Work instructions | Each line from the first down to the one containing "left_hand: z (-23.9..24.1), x" should be returned exactly as it appears below.

Provided material |
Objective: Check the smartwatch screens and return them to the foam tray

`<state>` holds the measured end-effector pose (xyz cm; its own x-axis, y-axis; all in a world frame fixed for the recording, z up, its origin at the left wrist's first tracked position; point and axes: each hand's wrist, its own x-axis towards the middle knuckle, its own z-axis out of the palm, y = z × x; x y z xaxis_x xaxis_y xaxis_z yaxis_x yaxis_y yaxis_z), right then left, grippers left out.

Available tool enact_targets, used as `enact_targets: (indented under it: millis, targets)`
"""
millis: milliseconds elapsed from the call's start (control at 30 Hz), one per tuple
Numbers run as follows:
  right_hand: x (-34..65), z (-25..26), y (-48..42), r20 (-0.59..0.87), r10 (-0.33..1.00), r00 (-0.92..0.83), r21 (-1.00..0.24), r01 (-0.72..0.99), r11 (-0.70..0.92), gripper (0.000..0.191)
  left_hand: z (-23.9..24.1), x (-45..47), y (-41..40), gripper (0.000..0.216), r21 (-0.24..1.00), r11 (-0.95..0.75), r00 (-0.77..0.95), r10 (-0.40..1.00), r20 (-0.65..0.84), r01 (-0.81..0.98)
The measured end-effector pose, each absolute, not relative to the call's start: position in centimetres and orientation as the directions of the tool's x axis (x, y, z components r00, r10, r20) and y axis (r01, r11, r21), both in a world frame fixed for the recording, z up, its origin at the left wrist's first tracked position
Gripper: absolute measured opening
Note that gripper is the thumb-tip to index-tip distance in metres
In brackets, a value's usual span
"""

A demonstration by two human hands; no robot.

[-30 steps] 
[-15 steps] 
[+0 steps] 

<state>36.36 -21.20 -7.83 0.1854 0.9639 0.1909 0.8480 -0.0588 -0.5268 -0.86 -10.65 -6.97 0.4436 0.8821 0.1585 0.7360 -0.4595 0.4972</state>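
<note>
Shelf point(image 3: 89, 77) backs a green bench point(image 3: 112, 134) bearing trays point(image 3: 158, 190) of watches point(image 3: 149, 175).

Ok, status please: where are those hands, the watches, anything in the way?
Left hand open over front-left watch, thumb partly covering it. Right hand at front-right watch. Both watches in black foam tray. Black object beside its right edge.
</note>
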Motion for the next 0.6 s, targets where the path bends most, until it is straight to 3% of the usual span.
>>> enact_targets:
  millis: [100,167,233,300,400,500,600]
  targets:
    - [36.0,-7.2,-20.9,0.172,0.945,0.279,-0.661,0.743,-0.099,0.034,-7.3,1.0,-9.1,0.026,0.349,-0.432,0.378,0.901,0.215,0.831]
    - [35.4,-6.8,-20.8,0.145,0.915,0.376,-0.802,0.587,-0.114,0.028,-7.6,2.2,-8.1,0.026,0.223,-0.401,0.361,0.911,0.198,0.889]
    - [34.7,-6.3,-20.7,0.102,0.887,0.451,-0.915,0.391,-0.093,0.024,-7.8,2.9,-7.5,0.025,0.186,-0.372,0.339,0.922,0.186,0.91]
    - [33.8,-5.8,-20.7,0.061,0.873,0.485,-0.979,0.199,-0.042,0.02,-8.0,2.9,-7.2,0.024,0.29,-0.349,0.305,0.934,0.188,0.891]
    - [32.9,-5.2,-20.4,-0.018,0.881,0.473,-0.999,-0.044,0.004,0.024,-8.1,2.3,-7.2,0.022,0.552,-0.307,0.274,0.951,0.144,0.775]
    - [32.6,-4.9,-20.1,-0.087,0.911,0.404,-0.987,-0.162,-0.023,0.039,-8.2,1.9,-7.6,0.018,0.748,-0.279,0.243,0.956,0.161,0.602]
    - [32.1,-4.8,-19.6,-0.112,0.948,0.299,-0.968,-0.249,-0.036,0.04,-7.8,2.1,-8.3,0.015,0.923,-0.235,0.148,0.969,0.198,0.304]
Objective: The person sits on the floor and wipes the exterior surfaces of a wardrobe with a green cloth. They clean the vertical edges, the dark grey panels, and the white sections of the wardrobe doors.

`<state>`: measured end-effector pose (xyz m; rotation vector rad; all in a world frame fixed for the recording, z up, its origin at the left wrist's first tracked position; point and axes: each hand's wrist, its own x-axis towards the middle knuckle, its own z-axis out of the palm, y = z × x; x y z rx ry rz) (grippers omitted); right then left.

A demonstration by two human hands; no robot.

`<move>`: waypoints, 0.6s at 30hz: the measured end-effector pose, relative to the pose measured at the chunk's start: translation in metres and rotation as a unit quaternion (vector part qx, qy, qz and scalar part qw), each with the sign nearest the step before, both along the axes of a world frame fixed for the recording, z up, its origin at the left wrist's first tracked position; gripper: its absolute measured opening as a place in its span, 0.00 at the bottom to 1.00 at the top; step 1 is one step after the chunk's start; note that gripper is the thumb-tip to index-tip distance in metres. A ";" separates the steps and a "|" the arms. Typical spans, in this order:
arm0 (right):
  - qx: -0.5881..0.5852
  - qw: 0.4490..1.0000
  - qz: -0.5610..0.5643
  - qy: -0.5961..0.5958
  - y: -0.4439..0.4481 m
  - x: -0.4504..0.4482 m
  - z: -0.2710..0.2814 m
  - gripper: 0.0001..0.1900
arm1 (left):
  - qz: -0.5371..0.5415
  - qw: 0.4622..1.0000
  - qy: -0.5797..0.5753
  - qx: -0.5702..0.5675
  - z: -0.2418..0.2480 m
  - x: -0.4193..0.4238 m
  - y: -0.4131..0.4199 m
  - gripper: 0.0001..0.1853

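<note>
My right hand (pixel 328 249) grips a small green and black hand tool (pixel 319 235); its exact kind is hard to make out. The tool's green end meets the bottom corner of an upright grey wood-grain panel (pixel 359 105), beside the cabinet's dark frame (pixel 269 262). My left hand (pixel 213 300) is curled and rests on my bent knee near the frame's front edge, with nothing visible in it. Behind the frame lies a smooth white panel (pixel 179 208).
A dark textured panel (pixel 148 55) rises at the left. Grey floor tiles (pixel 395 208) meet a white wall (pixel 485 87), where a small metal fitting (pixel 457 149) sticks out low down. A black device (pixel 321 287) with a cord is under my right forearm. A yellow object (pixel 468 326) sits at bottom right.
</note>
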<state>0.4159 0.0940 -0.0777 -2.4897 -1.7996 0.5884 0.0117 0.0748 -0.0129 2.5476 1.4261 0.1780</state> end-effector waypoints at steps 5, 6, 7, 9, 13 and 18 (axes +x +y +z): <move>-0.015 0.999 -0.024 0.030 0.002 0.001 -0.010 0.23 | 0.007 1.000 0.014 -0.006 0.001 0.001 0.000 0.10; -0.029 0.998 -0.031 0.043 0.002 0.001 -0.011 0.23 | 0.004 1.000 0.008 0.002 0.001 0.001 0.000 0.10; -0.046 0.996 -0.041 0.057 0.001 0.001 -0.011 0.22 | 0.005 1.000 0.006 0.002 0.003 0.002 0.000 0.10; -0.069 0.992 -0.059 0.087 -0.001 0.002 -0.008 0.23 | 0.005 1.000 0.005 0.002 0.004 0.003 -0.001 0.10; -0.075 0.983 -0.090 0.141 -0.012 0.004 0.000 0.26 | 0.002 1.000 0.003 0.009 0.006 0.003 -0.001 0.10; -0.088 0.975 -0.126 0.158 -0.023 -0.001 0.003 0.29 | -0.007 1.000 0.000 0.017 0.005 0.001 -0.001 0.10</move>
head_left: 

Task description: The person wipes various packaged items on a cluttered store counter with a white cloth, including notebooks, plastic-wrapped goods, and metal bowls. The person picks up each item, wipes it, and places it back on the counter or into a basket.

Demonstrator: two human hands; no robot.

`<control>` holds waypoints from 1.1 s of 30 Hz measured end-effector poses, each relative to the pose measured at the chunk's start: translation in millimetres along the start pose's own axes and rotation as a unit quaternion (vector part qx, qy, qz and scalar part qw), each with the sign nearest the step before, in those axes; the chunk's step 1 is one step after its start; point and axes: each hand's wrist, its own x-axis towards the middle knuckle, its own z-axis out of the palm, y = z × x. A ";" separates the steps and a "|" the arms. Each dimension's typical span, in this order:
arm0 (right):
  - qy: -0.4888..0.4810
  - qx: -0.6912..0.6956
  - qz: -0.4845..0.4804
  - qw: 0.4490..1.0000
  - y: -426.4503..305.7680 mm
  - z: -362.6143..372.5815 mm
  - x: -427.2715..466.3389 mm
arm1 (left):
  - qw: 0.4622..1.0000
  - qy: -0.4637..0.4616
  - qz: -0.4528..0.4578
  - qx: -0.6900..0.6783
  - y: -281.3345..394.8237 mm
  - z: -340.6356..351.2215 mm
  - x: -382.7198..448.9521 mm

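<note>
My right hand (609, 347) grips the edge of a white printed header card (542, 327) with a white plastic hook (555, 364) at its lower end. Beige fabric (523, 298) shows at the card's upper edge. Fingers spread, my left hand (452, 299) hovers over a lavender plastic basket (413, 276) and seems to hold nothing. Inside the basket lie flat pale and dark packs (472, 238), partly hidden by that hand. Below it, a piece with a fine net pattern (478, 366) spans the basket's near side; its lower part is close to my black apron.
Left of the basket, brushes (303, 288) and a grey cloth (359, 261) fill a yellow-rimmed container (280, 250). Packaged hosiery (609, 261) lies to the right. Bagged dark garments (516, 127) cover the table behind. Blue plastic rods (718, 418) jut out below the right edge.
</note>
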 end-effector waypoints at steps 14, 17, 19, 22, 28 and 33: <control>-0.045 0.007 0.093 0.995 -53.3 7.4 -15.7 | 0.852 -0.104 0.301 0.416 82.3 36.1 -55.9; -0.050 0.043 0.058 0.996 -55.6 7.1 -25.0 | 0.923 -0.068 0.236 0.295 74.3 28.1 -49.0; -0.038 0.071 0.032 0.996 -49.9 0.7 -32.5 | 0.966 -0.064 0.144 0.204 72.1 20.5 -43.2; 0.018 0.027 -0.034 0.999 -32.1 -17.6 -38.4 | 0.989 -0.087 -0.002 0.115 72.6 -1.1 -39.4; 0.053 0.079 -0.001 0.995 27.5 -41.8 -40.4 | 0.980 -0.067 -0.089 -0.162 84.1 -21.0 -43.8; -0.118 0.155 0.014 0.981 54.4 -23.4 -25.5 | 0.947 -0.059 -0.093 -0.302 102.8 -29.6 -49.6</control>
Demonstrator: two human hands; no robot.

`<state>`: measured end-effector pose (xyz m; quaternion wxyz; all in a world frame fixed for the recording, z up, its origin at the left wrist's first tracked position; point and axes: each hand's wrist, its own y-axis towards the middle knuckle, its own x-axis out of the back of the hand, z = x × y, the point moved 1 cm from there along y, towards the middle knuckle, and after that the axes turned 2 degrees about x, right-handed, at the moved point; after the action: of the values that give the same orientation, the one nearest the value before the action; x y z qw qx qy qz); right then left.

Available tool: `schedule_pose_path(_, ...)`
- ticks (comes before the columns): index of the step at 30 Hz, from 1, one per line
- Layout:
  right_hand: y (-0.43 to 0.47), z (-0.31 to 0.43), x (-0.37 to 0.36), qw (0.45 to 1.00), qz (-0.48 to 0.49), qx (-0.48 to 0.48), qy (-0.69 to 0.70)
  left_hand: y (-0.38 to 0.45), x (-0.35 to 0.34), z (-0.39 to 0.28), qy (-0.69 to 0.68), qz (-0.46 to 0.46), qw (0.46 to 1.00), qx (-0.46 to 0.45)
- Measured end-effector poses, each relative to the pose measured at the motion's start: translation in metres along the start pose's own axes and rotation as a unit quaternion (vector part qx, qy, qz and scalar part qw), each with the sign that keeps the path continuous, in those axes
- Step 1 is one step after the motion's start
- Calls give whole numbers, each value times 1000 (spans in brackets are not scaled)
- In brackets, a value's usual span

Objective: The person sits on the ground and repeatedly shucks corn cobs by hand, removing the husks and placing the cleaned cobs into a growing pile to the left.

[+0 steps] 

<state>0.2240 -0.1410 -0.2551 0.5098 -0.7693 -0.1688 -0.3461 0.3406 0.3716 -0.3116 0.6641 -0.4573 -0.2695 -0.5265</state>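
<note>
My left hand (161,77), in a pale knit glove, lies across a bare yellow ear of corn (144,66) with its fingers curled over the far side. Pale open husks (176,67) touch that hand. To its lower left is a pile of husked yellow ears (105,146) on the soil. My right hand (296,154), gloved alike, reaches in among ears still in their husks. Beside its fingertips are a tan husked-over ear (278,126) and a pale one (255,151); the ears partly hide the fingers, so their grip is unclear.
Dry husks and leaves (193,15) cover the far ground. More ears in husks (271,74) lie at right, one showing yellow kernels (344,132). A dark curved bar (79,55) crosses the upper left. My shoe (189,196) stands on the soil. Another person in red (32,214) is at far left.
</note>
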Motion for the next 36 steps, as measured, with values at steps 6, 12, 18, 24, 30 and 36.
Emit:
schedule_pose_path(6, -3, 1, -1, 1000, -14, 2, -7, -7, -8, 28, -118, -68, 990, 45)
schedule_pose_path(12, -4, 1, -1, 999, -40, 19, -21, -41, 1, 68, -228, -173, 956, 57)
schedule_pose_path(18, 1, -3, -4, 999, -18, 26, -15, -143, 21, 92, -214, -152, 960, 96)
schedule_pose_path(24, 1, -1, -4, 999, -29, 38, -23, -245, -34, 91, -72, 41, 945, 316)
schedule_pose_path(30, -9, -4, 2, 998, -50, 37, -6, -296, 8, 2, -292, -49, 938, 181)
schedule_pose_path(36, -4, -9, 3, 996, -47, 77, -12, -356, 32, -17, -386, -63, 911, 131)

Exercise response |
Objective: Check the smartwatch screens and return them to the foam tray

`<state>` holds the measured end-effector pose (xyz cm; its own x-axis, y-axis; all in a world frame fixed for the recording, z up, its origin at the left wrist's first tracked position; point and axes: each hand's wrist, its own x-axis towards the middle knuckle, its own z-axis out of the palm, y = z × x; x y z xaxis_x xaxis_y xaxis_z yaxis_x yaxis_y yaxis_z), right then left, grippers left out.

Available tool enact_targets, used as `enact_targets: (indented under it: millis, targets)`
"""
millis: milliseconds elapsed from the call's start (control at 30 Hz), one per tuple
Numbers run as follows:
  right_hand: x (-34..65), z (-25..26), y (-48..42), r20 (-0.59..0.87), r10 (-0.33..1.00), r00 (-0.92..0.83), r21 (-1.00..0.24), r01 (-0.72..0.99), r11 (-0.70..0.92), gripper (0.000..0.191)
  left_hand: z (-23.9..24.1), x (-45..47), y (-41..40), gripper (0.000..0.216), r21 (-0.24..1.00), r11 (-0.95..0.75), r00 (-0.77..0.95), r10 (-0.40..1.00), r20 (-0.65..0.84), r01 (-0.81..0.98)

This answer is complete.